Your instructions
Look through the listing below and report every line that contains "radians".

*** Opening Data shown ***

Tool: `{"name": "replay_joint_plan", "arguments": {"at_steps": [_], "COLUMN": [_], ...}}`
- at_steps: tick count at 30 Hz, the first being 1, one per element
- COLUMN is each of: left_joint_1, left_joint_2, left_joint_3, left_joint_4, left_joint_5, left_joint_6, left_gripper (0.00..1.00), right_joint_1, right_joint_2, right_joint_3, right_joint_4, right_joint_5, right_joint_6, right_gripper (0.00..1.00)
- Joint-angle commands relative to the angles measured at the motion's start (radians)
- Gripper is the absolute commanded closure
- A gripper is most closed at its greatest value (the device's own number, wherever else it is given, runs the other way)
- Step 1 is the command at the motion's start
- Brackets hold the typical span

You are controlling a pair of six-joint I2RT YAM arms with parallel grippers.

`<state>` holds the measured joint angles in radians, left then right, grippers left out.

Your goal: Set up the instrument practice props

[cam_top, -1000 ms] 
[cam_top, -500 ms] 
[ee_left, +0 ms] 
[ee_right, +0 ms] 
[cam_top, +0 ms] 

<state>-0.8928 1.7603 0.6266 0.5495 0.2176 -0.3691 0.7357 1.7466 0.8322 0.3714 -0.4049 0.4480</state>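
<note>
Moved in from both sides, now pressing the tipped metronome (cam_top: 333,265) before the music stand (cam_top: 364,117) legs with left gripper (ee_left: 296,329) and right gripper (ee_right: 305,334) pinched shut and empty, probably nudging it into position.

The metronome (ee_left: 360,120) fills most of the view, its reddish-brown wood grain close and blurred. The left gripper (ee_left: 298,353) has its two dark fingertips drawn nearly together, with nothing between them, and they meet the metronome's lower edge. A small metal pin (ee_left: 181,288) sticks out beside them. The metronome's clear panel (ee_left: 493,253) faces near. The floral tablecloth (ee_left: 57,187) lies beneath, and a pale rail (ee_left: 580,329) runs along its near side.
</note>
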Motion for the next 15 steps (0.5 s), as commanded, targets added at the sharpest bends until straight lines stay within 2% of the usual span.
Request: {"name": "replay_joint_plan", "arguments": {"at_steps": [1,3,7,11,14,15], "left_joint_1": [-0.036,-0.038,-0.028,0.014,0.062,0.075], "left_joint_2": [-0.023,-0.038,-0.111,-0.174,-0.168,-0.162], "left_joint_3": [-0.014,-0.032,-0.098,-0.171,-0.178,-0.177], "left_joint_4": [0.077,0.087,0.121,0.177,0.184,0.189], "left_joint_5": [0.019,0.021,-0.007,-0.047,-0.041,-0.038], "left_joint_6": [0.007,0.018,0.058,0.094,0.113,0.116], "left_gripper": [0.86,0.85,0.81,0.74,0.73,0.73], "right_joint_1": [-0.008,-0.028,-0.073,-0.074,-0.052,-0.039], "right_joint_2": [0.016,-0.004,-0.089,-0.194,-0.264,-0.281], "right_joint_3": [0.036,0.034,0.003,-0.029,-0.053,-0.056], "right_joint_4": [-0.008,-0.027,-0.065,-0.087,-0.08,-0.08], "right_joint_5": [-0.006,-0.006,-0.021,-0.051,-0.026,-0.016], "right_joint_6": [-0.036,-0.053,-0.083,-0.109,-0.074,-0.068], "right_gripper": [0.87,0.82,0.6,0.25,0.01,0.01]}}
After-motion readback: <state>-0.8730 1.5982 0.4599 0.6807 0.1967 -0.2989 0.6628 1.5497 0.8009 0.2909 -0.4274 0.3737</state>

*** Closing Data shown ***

Result of this exercise
- Joint-angle commands relative to the angles measured at the motion's start (radians)
`<state>` holds the measured joint angles in radians, left then right, grippers left out.

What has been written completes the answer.